#### Task prompt
Let the answer be the lines from the one with "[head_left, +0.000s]" to the end of the entries, copied exactly with both boundary lines kept.

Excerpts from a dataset
-*-*-

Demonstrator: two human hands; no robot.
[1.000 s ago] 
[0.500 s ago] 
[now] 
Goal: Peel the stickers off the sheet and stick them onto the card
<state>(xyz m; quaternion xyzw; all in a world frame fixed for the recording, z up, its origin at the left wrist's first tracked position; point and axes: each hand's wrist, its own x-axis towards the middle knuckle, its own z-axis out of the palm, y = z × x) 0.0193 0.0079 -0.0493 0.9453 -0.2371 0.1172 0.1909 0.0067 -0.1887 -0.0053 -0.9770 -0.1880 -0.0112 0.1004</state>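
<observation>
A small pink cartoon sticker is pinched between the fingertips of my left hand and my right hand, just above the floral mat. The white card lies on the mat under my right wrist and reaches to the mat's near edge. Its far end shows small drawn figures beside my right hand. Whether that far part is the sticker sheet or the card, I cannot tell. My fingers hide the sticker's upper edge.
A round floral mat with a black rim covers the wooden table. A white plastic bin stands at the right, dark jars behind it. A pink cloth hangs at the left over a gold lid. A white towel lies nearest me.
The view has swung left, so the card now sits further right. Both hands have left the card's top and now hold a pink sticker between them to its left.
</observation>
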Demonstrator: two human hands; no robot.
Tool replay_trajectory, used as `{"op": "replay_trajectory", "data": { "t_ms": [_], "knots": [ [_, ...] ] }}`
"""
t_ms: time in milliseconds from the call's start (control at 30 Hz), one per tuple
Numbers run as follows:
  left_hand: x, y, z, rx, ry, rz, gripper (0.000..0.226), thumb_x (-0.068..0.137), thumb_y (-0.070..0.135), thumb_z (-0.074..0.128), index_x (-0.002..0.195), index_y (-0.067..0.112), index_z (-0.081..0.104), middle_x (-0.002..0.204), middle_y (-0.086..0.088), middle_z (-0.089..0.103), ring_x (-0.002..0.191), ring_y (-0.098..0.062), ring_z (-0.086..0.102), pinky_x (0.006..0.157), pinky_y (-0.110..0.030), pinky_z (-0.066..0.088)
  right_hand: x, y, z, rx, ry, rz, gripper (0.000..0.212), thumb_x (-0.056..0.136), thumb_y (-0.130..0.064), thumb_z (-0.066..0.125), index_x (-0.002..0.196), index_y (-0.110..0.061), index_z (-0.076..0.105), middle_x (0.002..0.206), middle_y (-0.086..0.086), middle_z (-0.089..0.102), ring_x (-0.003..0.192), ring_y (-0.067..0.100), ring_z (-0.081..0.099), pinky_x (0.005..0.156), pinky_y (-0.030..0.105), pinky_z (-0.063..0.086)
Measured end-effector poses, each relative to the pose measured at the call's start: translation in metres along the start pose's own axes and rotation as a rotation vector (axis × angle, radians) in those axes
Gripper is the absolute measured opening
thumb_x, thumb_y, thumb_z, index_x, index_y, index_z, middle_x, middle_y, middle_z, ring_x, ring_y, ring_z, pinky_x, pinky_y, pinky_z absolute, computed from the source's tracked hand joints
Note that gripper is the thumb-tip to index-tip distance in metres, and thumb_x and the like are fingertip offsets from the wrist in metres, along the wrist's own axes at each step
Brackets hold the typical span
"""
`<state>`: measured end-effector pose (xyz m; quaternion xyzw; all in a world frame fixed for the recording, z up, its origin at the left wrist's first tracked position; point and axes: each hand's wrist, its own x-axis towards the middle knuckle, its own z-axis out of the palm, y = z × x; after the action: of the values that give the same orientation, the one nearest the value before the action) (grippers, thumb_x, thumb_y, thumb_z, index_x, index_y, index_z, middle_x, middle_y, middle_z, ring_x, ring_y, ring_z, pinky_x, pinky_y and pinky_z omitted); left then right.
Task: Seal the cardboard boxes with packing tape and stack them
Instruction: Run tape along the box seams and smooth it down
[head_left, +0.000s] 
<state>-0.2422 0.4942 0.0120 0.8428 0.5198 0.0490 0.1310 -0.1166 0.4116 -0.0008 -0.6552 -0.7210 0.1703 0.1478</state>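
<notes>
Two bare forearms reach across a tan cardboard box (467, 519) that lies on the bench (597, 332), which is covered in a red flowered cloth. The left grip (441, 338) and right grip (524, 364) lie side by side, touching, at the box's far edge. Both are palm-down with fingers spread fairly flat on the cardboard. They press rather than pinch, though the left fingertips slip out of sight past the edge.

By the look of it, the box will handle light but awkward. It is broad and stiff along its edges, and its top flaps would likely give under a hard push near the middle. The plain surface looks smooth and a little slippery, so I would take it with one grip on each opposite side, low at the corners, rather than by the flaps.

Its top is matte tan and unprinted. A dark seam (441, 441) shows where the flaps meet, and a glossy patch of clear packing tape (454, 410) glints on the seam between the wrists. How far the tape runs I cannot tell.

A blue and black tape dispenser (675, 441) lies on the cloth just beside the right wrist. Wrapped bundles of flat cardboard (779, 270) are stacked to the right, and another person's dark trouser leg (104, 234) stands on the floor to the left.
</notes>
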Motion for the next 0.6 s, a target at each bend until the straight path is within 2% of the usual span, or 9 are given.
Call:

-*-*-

#### Task solution
[head_left, +0.000s] 
<state>-0.2422 0.4942 0.0120 0.8428 0.5198 0.0490 0.1310 -0.1166 0.4116 -0.0008 -0.6552 -0.7210 0.1703 0.1478</state>
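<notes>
Two bare forearms reach across a tan cardboard box (467, 519) that lies on the bench (597, 332), which is covered in a red flowered cloth. The left grip (441, 338) and right grip (524, 364) lie side by side, touching, at the box's far edge. Both are palm-down with fingers spread fairly flat on the cardboard. They press rather than pinch, though the left fingertips slip out of sight past the edge.

By the look of it, the box will handle light but awkward. It is broad and stiff along its edges, and its top flaps would likely give under a hard push near the middle. The plain surface looks smooth and a little slippery, so I would take it with one grip on each opposite side, low at the corners, rather than by the flaps.

Its top is matte tan and unprinted. A dark seam (441, 441) shows where the flaps meet, and a glossy patch of clear packing tape (454, 410) glints on the seam between the wrists. How far the tape runs I cannot tell.

A blue and black tape dispenser (675, 441) lies on the cloth just beside the right wrist. Wrapped bundles of flat cardboard (779, 270) are stacked to the right, and another person's dark trouser leg (104, 234) stands on the floor to the left.
</notes>
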Motion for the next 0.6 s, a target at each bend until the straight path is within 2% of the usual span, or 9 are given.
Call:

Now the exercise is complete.